Le ministre de la Santé, Jaime Manalich, a réaffirmé que les 33 étaient au courant du délai de leur secours, entre trois et quatre mois. "On leur a dit qu'on parle des derniers jours de novembre ou des premières semaines de décembre, et qu'on veut tous qu'ils soient avec nous pour Noël. Et je crois que cela (la date) ne les a absolument pas surpris", a-t-il déclaré à la radio ADN.

Les "33" de San José ont déjà écrit l'histoire de la survie sous terre: le précédent record connu était de 25 jours, pour trois mineurs chinois dans une mine inondée de la province du Guizhou (sud-est).

La Nasa sur place
Des experts de la Nasa aidaient au suivi des 33 mercredi. Parmi eux deux médecins, un psychologue et un ingénieur, Clint Cragg, spécialiste en communication et lumière. "Avec l'aide de la Nasa, nous allons simuler la lumière du jour et de la nuit avec des lumières artificielles, et séparer en zones l'espace de vie", a déclaré M. Manalich.

La routine des 33 mineurs, divisés en trois groupes, actifs de 07H30 à 23H00, est à présent bien établie, entre repas, contrôle médical quotidien, prière, gymnastique, courrier, et bientôt formation: au chant, aux soins médicaux, ou aux techniques d'interview pour affronter la presse.

"On s'est mis d'accord sur un emploi du temps avec eux. Ils ont demandé un processus de formation. Mais en ce moment, ils font des exercices physiques", de relaxation d'abord, et bientôt de renforcement pour préparer leur sortie, a expliqué le Dr Alberto Iturra, chef de l'équipe de psychologues.

Les mineurs seront extraits un à un, via une nacelle rigide, du puits de secours de 702 m de long et 66 cm de diamètre, processus qui prendra deux heures pour chacun.

Les mineurs ont parlé dimanche à leur famille

Des mères ont parlé pour la première fois dimanche aux mineurs bloqués. Un membre de famille par mineur, une minute par famille, rien de plus. Bien court après 24 jours sans un mot échangé, dont 17 sans rien savoir de leur sort, vivants ou ensevelis. Mais une minute parfois suffisante pour se faire une idée du moral au détour d'un mot, d'un ton de voix.

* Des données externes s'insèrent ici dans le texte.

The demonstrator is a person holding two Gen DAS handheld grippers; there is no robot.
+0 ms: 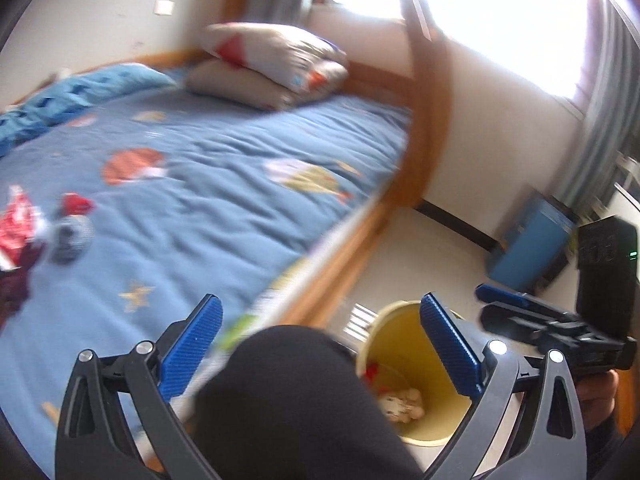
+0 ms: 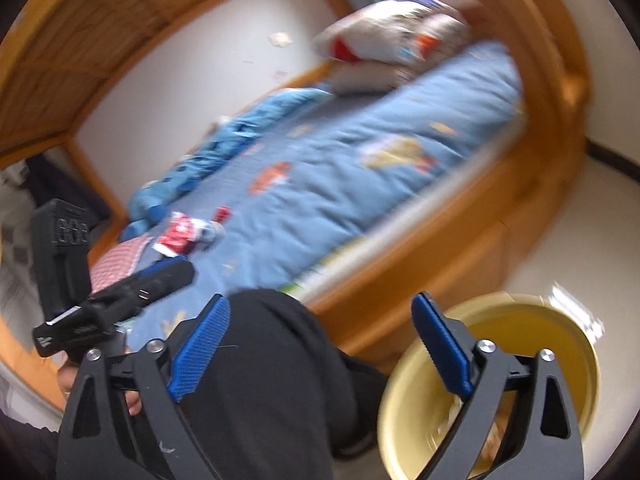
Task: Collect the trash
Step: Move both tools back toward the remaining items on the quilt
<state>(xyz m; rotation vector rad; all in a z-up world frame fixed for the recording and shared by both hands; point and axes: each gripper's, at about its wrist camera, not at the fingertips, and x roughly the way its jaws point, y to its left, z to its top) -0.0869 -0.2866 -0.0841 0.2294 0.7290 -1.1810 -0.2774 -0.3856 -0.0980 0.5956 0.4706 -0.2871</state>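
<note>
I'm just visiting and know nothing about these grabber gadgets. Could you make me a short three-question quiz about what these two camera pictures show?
1. True or false: the round yellow plastic bin on the floor beside the wooden bed frame already has something in it.
2. Multiple choice: the crumpled red and white wrappers lie (A) inside the bin, (B) on the blue patterned quilt, (C) on the stacked pillows.
3. Fill in: the left gripper and the right gripper both have their blue-padded jaws ____, holding nothing.

Key: 1 true, pale and red scraps lie at its bottom. 2 B. 3 open.
</note>
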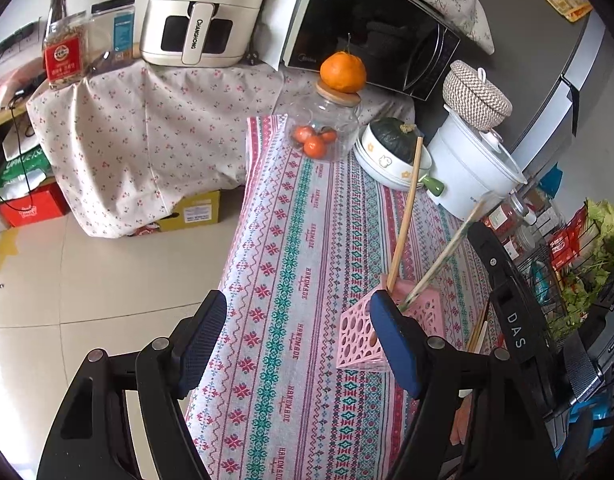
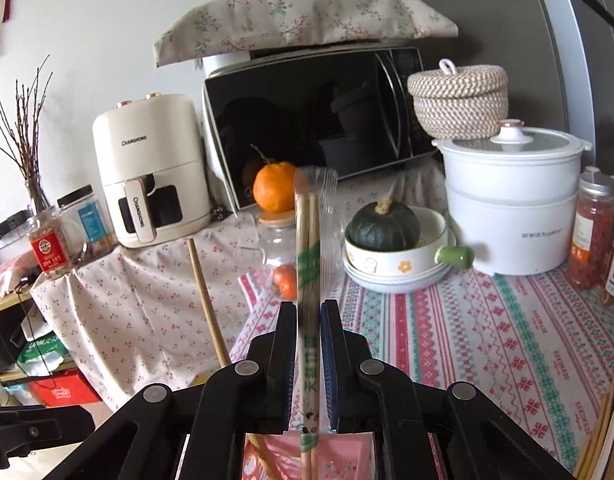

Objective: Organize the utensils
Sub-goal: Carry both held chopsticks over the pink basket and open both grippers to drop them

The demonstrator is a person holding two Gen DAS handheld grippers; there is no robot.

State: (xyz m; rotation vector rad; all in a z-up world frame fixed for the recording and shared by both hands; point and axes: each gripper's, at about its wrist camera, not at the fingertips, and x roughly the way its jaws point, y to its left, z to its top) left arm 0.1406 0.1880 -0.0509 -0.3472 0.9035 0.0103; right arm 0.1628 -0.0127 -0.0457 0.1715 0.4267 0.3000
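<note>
Left wrist view, from left to right: the left gripper hung over the near edge of the patterned pink-and-teal tablecloth with its jaws spread wide and nothing between the blue pads. Just beyond its right finger stood the pink perforated plastic utensil holder, upright on the cloth. A bare wooden chopstick leaned out of the holder toward the white bowl holding a dark green squash. Beside it, a pair of chopsticks in a clear printed wrapper angled out of the holder to the right. More loose wooden chopsticks lay on the cloth to the right of the holder. The black body of the right gripper appeared at the right edge. Right wrist view, from left to right: the bare wooden chopstick slanted up at left of centre. The right gripper had its jaws clenched on the wrapped chopstick pair, which stood nearly upright between the pads, its lower end reaching into the pink holder below the fingers. Behind stood a glass jar of small oranges with a large orange on its lid, and at far right a white lidded electric pot.
</note>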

"Il est calme", assure Jessica Chille après sa minute avec son époux Dario Segovia, 48 ans, dont la voix lui a "soulagé le coeur". "Cela me tranquillise de savoir qu'il va bien. Sa sérénité est totale."

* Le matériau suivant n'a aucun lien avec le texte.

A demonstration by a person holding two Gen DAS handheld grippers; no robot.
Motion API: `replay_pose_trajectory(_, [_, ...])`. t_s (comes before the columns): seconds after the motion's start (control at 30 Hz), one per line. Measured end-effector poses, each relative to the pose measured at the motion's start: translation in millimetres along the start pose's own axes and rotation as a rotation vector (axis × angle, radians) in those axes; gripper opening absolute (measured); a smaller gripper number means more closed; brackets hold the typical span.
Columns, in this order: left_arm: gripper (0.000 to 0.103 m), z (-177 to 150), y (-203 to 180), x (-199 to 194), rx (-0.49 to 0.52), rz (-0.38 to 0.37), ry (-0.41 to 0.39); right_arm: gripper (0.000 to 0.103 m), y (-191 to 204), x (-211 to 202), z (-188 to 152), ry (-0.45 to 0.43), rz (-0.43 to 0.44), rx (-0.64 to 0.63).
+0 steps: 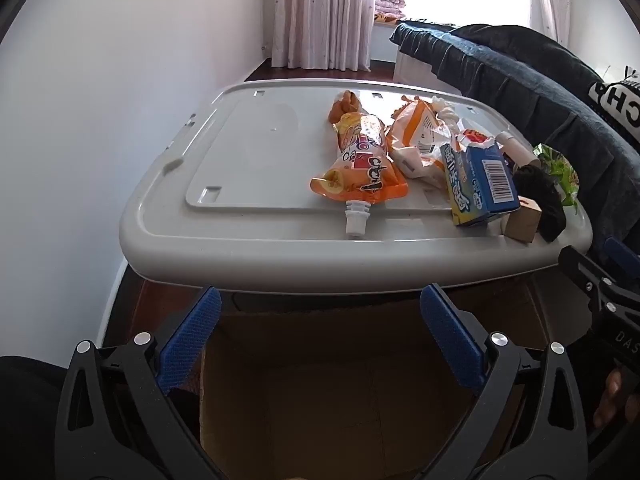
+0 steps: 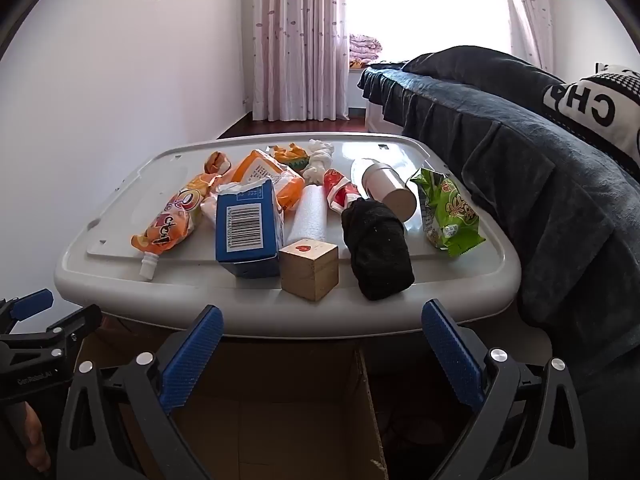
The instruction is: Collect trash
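Hovering below the tray's near edge, your left gripper (image 1: 320, 344) and right gripper (image 2: 322, 354) both stand spread wide with nothing between the pads. Beneath them sits an open cardboard box (image 2: 304, 412); no contents are visible inside. On the grey tray (image 2: 256, 312) the orange drink pouch (image 2: 172, 220) lies flat at the left, spout toward you, beside the upright blue carton (image 2: 248, 232).
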State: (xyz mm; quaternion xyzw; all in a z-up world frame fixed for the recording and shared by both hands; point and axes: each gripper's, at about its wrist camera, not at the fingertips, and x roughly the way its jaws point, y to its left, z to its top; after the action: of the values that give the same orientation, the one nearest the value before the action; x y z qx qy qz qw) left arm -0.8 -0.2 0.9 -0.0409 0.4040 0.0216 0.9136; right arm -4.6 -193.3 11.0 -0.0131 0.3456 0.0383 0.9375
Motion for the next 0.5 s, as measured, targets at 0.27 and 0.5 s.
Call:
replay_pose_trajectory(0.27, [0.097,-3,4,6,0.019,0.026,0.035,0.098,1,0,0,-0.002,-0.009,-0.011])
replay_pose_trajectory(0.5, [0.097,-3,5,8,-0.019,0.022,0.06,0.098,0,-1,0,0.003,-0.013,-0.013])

"C'était une conversation courte, belle, comme celle dont on avait besoin pour se tranquilliser", a raconté de son côté Jessica Cortez, évoquant ses "émotions mêlées" après avoir parlé à Victor Zamora, 33 ans. Après les lettres des premiers jours, les mineurs avaient transmis jeudi à la surface une vidéo de 45 minutes, filmée avec une micro-caméra, et montrant leur organisation, leur espoir, leur humour même, dans leur piège sous la montagne. Malgré l'attente de trois à quatre mois qui se profile.

L'Etat va accroître le budget et le contrôle de la sécurité minière
Le ministre chilien des Mines, Laurence Golborne, a annoncé vendredi une révision de la sécurité dans l'industrie minière et une augmentation des budgets pour son contrôle. "On ne peut assurer que des accidents ne se produiront pas mais on peut faire prendre conscience aux chefs d'entreprises de l'importance de la sécurité des travailleurs", a déclaré le ministre Laurence Golborne à la presse.

Le Service national de Géologie et des Mines (Sernageomin), organe régulateur du secteur, doit voir son budget consacré à la sécurité passer de 24 à 56 millions de dollars, "ce qui permettra de passer de 18 à 45 techniciens chargés du contrôle à la fin 2011".

Une nouvelle "Superintendance des Mines" doit se charger spécifiquement de la sécurité et "d'autoriser les projets d'exploration et d'exploitation minière, de contrôler l'industrie et sanctionner les infractions, et de fournir des données statistiques", a ajouté Laurence Golborne. Le gouvernement va aussi créer un comité de 12 experts qui, sur les trois prochains mois, va revoir la législation existante en matière de sécurité, en vue de recommandations.